Re: PostGutenberg Copyrights and Wrongs for Give-Away Research

From: Lee Giles <giles_at_IST.PSU.EDU>
Date: Fri, 22 Jun 2001 10:56:10 -0400

Standards are great and often make the difference between the success and
failure of an endeavor. But in some cases other standards can be used and not put
additional burdens on authors and users. It's possible to set up an open archive
that's useful and not require authors any additional work except putting
their papers on their web site in some eformat. This works because there are
already a few but widely used accepted standards for publishing documents - pdf,
doc, postscript, html, etc. (It would be easy to include new ones such as xml.)

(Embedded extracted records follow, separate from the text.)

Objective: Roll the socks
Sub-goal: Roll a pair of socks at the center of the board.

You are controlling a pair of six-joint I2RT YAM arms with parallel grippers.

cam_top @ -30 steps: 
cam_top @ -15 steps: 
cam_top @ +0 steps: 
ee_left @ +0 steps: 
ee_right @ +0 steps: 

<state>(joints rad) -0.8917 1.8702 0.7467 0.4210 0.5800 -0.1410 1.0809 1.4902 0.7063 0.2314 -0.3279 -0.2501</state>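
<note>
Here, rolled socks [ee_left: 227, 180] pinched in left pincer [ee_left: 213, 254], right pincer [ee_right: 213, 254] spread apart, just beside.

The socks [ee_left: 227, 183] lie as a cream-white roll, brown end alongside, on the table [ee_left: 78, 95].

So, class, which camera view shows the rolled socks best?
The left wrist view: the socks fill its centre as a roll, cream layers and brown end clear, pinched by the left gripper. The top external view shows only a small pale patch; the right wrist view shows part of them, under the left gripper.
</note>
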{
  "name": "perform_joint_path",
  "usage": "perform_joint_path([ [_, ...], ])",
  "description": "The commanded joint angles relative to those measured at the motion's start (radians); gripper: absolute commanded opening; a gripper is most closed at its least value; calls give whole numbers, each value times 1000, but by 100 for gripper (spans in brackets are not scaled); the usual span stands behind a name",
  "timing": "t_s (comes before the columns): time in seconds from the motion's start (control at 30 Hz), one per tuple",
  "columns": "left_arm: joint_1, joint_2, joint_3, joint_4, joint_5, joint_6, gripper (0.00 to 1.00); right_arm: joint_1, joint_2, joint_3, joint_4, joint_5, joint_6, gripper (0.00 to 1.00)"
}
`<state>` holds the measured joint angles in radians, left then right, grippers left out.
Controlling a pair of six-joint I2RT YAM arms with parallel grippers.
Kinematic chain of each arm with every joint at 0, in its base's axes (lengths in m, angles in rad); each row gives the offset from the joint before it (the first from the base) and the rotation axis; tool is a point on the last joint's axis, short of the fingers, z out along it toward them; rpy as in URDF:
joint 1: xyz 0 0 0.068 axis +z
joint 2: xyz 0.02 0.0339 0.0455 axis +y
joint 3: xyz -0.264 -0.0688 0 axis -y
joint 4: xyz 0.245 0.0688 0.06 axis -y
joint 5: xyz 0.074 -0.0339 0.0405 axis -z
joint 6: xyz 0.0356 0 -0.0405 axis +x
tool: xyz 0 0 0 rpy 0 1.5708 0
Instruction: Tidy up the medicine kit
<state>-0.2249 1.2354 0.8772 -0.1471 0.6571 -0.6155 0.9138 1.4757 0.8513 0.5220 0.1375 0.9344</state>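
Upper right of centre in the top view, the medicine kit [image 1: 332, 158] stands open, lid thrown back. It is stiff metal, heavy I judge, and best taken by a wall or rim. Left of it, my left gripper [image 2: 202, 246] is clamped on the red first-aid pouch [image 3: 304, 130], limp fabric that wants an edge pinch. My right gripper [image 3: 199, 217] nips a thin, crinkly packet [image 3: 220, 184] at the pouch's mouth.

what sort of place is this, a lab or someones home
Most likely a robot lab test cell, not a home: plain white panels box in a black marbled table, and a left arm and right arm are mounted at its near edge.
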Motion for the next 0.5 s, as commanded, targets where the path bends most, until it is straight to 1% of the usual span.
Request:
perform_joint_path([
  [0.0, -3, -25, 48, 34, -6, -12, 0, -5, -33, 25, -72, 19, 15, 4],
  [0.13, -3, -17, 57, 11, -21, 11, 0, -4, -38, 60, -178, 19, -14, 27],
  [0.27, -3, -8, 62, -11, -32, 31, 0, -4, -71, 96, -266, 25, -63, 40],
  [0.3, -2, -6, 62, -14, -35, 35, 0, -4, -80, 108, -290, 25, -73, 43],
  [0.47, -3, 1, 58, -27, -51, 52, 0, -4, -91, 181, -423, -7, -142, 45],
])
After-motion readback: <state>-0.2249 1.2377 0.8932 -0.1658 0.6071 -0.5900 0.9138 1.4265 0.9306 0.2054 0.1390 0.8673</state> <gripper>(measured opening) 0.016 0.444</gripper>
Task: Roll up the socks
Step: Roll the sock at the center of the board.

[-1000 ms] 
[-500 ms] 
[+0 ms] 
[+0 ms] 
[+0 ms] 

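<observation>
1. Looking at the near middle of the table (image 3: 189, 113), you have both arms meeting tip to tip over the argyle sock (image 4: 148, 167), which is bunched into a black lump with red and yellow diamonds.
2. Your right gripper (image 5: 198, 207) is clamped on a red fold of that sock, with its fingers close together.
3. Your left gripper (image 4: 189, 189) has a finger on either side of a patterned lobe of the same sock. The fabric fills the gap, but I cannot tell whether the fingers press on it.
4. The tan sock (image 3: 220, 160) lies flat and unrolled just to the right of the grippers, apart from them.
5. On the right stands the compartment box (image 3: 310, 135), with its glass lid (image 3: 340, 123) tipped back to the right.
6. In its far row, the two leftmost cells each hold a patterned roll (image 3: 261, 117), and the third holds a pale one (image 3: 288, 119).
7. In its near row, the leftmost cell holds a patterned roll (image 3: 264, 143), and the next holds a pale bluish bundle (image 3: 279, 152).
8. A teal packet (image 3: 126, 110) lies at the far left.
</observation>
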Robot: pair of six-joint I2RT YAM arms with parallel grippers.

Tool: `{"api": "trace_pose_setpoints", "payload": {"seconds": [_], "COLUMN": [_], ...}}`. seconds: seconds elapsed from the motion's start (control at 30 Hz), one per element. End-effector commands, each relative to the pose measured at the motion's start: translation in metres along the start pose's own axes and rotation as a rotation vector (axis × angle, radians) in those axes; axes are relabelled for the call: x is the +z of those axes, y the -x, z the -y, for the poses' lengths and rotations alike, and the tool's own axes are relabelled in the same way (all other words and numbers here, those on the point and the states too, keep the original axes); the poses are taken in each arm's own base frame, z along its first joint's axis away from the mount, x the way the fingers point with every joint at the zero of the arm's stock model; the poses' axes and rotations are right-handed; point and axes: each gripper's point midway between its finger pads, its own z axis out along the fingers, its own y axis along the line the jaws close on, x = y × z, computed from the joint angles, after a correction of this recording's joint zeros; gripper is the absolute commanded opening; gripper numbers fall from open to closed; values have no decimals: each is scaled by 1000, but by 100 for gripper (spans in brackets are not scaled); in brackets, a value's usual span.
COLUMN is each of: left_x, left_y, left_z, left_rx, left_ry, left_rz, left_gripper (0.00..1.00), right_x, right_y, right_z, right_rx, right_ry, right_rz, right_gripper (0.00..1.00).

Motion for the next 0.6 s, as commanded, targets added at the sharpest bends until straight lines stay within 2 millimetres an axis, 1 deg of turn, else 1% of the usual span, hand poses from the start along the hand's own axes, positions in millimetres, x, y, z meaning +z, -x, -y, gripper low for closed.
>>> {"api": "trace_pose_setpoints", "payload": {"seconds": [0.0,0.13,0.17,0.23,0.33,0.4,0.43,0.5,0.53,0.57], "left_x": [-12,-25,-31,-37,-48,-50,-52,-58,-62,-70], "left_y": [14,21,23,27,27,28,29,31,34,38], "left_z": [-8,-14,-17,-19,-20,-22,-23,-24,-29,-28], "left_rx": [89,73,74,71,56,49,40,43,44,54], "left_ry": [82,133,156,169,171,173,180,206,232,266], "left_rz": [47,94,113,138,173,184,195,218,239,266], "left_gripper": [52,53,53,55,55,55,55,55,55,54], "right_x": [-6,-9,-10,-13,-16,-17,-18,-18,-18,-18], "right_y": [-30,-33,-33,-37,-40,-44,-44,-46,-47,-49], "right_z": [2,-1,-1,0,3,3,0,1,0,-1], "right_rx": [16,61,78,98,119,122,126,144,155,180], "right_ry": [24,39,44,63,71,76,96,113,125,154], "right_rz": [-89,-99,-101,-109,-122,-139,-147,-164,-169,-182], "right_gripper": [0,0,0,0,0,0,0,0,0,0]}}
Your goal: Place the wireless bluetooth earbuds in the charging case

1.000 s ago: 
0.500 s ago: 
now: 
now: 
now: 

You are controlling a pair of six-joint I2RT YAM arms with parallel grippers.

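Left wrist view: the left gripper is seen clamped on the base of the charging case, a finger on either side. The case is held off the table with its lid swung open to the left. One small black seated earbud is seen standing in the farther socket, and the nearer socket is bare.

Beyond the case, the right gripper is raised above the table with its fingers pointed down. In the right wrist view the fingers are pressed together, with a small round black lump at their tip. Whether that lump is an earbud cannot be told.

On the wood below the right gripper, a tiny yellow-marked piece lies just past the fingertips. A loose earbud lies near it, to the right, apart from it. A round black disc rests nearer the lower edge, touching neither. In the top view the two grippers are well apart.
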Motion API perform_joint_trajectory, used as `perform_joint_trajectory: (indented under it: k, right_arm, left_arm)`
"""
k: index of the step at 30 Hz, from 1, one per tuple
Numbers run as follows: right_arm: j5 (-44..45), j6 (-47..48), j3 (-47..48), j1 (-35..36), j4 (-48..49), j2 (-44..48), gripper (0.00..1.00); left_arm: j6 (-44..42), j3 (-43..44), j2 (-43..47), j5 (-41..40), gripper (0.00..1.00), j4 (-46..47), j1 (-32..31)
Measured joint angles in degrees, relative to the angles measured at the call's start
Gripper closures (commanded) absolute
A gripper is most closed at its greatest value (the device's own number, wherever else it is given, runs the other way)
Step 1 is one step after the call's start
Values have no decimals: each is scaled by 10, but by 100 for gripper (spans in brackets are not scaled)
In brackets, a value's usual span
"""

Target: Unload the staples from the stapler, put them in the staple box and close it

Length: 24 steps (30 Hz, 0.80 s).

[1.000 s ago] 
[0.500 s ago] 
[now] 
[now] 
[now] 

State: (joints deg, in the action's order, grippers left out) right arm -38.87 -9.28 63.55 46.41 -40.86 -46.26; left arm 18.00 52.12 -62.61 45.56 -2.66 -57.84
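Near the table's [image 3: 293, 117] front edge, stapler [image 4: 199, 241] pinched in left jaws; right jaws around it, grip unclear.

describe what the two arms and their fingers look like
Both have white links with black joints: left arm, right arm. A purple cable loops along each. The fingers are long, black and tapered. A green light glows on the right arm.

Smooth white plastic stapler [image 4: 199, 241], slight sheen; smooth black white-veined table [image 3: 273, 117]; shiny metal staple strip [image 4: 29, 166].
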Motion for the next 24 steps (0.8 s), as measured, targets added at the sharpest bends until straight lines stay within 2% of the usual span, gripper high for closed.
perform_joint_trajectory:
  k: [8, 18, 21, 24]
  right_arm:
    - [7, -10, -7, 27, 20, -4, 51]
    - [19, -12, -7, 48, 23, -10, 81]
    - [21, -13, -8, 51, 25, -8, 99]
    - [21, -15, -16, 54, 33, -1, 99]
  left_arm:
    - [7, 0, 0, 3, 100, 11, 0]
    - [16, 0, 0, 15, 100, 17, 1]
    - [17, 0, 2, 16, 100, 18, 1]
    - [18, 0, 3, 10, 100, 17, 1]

The archive works by being active instead of passive. A smart crawler
spiders the web searching for manuscripts. After finding the edocuments,
an indexer converts the documents to text, indexes them and provides a
query engine that allows search based on key words, phrases and citations.
Other features such as cocitation, active bibliographies, collaborative
filtering, etc. can be installed. Links to the original papers can be maintained.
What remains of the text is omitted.